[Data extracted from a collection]
________

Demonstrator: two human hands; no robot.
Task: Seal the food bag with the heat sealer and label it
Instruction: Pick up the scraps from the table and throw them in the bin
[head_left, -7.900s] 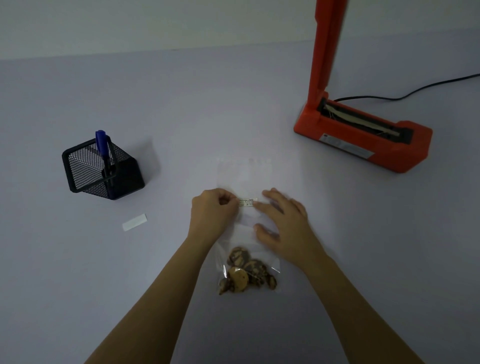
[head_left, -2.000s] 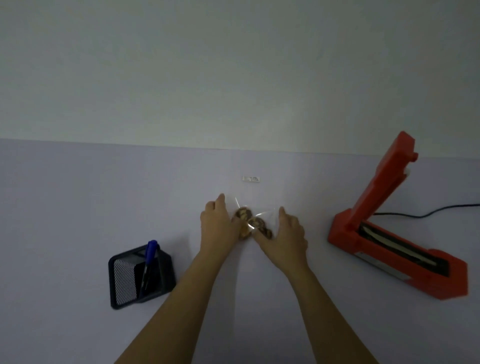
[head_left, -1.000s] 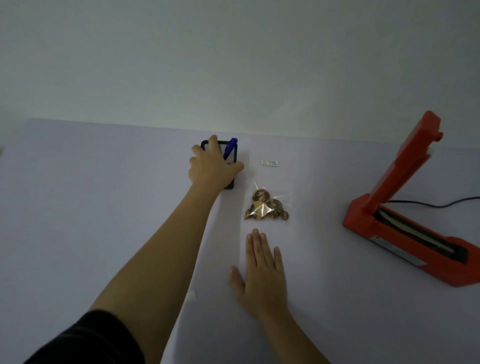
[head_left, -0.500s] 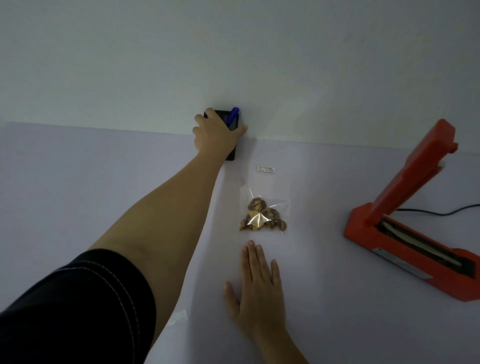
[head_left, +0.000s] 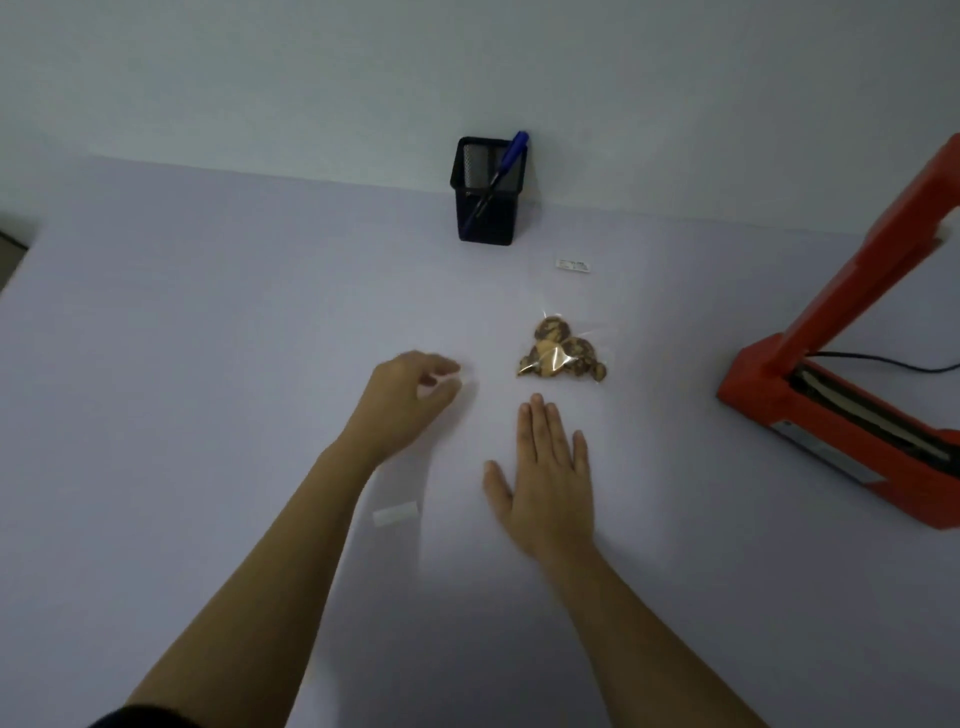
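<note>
As the bag (head_left: 563, 353) lies with its label (head_left: 573, 265) on, just beyond the flat right hand (head_left: 550, 467), fingers together, and the left hand (head_left: 410, 395) is loosely curled, empty, the task looks done.

The left arm (head_left: 291, 561) shows a dark sleeve (head_left: 140, 719) edge at its top; the right arm (head_left: 639, 623) is bare.
</note>
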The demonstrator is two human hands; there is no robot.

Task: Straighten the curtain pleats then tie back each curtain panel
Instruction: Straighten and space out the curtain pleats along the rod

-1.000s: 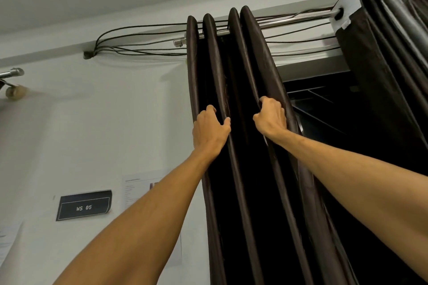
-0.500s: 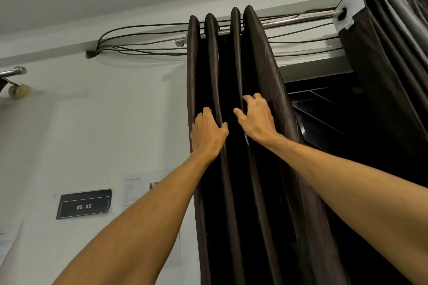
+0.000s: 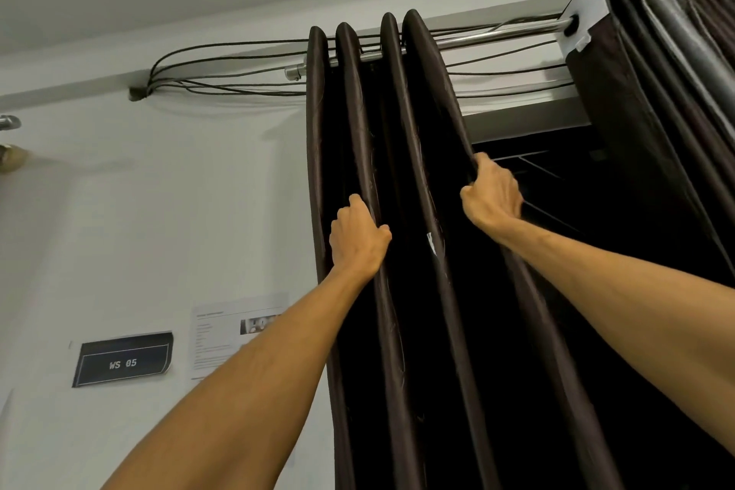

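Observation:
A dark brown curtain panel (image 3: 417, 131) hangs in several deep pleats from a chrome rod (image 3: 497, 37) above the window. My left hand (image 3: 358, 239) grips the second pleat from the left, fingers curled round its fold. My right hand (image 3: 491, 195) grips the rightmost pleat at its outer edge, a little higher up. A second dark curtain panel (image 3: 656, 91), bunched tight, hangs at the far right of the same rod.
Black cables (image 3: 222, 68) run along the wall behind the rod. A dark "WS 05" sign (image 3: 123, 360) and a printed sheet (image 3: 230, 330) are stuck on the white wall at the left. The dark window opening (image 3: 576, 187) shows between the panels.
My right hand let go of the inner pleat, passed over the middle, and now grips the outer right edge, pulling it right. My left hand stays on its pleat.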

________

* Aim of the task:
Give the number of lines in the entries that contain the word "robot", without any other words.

* Exercise output:
2